Multi-purpose arena in Frankfurt, Germany

Festhalle Frankfurt, known in English as Frankfurt Festival Arena, is a multi-purpose arena located in Frankfurt, Germany. The interior of the dome at its highest reaches a height of 40 meters. It provides an area of 5,646 square metres, offering by a variable grandstand system space for up to 8,500 people (together with the two tiers) seated, and 13,500 people unseated.

== History ==
===Opening in 1909===
At the end of the 19th century, the Frankfurt fair was held in various facilities. Frequently it was housed in the Hippodrome in Sachsenhausen (the quarters located south of the river Main), while at other times it was held in single-use pavilions. After a time many felt the city needed a dedicated exhibition hall. A competition was advertised, and the plans of the Marburg architect Friedrich von Thiersch made the short list of finalists. After several amendments, von Thiersch's concept was widely accepted. Construction began on 11 June 1907. On 19 May 1909, it was officially opened by Kaiser Wilhelm II. At the time of its completion, the Festhalle was the largest dome in Europe.

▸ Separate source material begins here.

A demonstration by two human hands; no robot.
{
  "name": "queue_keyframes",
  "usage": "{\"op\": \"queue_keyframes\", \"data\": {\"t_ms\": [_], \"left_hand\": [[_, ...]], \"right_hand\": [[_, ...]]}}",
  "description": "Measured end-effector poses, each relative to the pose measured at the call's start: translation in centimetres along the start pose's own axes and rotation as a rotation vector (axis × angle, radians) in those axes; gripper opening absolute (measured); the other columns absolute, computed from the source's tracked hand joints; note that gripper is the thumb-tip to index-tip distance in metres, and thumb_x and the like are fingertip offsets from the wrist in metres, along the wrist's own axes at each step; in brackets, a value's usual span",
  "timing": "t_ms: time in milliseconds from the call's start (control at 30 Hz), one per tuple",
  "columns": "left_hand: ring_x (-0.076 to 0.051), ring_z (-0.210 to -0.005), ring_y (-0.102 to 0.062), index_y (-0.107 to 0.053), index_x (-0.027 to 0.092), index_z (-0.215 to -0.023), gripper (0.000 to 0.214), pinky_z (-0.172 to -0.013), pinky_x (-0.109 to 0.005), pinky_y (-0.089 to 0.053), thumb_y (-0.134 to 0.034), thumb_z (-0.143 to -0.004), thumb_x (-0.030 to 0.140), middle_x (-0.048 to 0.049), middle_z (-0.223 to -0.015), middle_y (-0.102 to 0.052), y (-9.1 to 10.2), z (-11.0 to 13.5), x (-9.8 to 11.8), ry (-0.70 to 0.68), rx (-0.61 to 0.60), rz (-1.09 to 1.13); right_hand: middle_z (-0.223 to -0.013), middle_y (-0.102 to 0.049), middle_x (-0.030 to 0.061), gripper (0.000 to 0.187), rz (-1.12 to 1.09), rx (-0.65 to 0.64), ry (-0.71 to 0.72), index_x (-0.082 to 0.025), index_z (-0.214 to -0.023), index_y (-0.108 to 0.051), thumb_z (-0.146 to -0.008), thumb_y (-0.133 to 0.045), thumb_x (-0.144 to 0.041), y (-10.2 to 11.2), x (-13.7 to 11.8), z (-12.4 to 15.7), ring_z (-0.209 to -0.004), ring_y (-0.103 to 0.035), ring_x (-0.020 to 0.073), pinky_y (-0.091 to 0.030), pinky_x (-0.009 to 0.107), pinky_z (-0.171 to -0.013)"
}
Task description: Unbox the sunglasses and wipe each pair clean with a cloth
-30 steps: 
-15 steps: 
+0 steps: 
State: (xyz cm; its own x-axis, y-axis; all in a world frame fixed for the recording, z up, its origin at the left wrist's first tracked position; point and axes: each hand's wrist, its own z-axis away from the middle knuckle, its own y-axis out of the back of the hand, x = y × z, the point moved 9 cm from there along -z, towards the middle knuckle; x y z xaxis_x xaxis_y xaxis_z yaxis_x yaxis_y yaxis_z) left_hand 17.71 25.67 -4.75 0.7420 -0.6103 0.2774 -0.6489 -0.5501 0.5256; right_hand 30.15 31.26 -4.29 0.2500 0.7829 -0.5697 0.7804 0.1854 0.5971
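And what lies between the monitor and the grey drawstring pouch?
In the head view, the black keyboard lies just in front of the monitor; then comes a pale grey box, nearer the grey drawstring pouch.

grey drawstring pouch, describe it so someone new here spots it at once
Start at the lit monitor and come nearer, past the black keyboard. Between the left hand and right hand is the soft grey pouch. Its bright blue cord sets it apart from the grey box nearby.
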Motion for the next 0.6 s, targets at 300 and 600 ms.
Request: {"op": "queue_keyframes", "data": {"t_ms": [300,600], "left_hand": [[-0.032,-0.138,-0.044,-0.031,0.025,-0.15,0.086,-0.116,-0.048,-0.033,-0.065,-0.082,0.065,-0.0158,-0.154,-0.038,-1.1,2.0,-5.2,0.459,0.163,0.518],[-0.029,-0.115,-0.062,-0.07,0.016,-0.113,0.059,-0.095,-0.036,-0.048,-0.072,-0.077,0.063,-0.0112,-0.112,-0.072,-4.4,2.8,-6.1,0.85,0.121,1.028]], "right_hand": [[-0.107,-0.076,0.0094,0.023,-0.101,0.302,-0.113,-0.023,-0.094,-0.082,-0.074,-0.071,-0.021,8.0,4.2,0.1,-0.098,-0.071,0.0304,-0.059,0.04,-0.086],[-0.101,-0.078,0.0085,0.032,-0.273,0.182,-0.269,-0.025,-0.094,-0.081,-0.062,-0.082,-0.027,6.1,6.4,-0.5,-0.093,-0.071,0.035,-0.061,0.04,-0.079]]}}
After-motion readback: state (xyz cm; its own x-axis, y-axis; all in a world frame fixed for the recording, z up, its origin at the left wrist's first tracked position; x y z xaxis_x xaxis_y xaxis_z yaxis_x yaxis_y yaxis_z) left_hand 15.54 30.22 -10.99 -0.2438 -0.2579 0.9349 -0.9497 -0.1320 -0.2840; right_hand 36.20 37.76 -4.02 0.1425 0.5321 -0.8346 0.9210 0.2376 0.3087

The German Gymnastics Festival and the International Air Show, were the first events in the new building. In 1914, at the outbreak of the First World War, the banquet hall was turned into a camp for soldiers. After the war the hall reverted to its original purpose.

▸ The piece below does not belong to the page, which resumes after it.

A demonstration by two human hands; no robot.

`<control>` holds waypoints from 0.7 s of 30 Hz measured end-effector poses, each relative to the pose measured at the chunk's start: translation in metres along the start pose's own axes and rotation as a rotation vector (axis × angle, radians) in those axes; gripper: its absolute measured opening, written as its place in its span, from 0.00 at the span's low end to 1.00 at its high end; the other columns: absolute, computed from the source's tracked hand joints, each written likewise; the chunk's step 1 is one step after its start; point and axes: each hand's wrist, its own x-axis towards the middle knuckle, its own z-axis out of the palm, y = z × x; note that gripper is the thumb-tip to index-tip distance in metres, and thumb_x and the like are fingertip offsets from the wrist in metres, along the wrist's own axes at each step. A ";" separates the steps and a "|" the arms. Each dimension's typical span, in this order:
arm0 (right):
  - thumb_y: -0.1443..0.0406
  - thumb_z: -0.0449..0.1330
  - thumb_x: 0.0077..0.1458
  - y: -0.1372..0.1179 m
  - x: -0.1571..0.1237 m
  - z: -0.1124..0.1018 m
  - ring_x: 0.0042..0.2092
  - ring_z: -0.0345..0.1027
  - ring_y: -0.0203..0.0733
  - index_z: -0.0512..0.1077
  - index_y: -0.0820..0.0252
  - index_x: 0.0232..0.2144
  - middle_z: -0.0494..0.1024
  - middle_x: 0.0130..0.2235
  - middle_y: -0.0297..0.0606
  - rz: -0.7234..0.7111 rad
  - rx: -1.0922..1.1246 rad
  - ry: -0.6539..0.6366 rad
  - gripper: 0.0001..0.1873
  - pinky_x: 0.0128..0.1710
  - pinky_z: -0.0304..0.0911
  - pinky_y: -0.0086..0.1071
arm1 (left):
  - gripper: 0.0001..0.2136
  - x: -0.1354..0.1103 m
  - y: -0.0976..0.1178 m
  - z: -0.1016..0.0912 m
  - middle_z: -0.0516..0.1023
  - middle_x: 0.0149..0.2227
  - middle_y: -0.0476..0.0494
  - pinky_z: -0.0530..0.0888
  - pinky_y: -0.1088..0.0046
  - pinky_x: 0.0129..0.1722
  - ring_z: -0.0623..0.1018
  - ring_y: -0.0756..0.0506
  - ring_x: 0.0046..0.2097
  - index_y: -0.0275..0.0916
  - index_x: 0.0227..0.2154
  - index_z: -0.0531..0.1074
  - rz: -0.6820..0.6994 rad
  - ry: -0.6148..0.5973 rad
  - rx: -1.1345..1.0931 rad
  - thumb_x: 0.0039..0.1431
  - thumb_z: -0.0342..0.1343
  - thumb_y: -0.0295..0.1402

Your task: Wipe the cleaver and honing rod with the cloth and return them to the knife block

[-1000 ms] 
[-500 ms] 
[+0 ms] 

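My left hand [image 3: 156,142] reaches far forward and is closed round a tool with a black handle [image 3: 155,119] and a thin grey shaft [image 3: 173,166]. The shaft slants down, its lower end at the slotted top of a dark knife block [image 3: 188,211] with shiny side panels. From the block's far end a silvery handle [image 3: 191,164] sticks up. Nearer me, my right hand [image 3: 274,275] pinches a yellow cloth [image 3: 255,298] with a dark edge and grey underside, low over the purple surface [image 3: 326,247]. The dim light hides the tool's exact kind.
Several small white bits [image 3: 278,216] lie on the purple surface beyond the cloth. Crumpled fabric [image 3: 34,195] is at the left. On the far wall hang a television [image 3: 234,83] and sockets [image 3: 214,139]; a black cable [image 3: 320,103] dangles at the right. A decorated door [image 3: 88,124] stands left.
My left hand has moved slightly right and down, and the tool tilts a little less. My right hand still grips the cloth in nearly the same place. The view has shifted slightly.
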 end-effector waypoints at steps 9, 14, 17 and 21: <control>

===9 November 1938 and Second World War===
On the night of 8 to 9 November 1938, during the November pogroms hundreds of Frankfurt's Jewish citizens were driven across the city centre to the Festhalle and some were seriously mistreated. The noted Frankfurt Opera singer Hans Erl was forced to sing "In Diesen Heil'gen Hallen" ("In These Holy Halls"). From here, the first mass transports went into the Nazi concentration camps. The Festhalle is thus of considerable relevance for the Holocaust. The Frankfurt physician and Holocaust survivor Dr. Max Kirschner describes the deportation in his memoirs. Since 1991, a plaque displayed in the rotunda bears remembrance of this dark spot in history.

During the Second World War, the hall was used for the storage of uniforms of the armed forces. On 18 December 1940, textiles started a fire and put severe fire damage to the hall; whether to have been an act of arson, is unclear. Bombing by the Allied Forces damaged the Frankfurt Festhalle further.

===The postwar period===
After the Second World War thoughts appeared to demolish the hall, but the citizens of Frankfurt and their Mayor Walter Kolb prevented this. So makeshift repairs were enacted.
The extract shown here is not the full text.